We have been unable to find a parallel case reported from other jurisdictions. This, however, should create no surprise as ours is a peculiar statute.
It will be observed that the statute as first enacted in 1921 was found by the legislature to be unwise and, therefore, the addition of the words: "Provided that nothing in *1015 this Act shall apply to the making, execution or acknowledgment of any deed heretofore made or that may be hereafter made by any association or corporation organized under the laws of any other state or any trustee, executor or administrator appointed under any will executed by a non-resident, or to the making, execution or acknowledgment of any deed heretofore made or hereafter made by such foreign trustee, executor or administrator," was made.

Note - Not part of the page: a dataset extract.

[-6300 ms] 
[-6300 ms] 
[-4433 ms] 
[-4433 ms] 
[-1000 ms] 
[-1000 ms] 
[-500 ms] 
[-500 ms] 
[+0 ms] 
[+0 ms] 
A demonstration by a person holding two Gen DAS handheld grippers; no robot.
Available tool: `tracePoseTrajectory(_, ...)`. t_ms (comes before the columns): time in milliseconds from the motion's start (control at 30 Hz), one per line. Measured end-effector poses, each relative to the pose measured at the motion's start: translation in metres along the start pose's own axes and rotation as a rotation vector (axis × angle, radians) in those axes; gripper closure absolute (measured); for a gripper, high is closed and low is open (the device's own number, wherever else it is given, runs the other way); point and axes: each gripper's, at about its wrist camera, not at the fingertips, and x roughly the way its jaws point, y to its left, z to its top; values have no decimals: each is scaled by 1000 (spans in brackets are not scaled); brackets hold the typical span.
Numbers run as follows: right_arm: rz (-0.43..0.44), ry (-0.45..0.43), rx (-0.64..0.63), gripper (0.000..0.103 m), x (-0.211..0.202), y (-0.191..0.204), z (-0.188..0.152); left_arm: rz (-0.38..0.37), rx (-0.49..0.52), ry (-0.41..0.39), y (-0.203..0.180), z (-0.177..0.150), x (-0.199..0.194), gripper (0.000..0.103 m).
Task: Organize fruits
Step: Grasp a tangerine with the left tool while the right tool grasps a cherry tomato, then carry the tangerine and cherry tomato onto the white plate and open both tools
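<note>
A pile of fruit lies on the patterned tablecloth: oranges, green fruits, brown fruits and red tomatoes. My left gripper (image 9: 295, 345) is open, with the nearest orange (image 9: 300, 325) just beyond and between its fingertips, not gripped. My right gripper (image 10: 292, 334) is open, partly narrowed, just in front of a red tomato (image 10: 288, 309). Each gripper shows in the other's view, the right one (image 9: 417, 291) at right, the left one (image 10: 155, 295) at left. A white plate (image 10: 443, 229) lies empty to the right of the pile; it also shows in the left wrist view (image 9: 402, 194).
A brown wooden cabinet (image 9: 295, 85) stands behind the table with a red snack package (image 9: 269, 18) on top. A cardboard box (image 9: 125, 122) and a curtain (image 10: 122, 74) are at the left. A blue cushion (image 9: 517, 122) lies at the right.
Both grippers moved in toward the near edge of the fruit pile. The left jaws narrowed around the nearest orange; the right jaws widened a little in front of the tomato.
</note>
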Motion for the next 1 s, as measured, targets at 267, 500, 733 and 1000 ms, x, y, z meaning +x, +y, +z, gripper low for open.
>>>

It must be assumed that this provision enacted by the legislature was intended to have some useful purpose. It appears that that useful purpose was to make it lawfully possible for foreign trustees, executors or administrators appointed under any will by a non-resident to convey and dispose of property in this state owned by the decedent at the time of death and the legal title to which had passed by will to a trustee, executor or administrator. If this was the purpose of the legislative Act, and we hold that it was, then the Act by implication, authorizes such trustee, executor or administrator appointed under any will of a nonresident decedent to perform all functions incident to the conveying of the property and one of the things necessarily incidental to the proper conveyance by a trustee of a trust estate is to secure for the benefit of the estate the proceeds of the conveyance.
"If a statute grants a right or imposes a duty, it also confers by implication every particular power necessary for the exercise of the one or the performance of the other." Newcomb v. City of Indianapolis et al.,
A statute authorizing a trustee, executor or administrator to pass the legal title of a trust estate to a stranger would be worse than useless unless it be construed that the authority to make and execute the deeds and pass the title carries with it the implied and needful authority to receive and, if necessary, to enforce, the payment of the agreed purchase price of the property so conveyed.
The logical, and we think necessary, conclusion is that Chapter 9287, Acts of 1923, in the proviso that nothing in the Act shall apply to the making, execution or acknowledgment of any deed heretofore made or that may be hereafter made by any association or corporation organized under the laws of any other state, or any trustee, executor or administrator appointed under any will executed by a nonresident, or to the making or execution or acknowledgment of any deed heretofore made or hereafter made by such foreign trustee, executor or administrator; also excluded from the provisions of the act the usual and necessary action, conduct and functions of such trustees, executors or administrators in receiving or in the enforcing of the payment of the purchase price of lands conveyed by deeds so executed.
The order of the chancellor sustaining the plea should be reversed and the cause remanded for further proceedings not inconsistent with this opinion. It is so ordered.
Reversed and remanded. *1017
WHITFIELD, P. J., AND TERRELL, J., concur.
ELLIS, C. J., AND STRUM AND BROWN, J. J. concur in the opinion and judgment.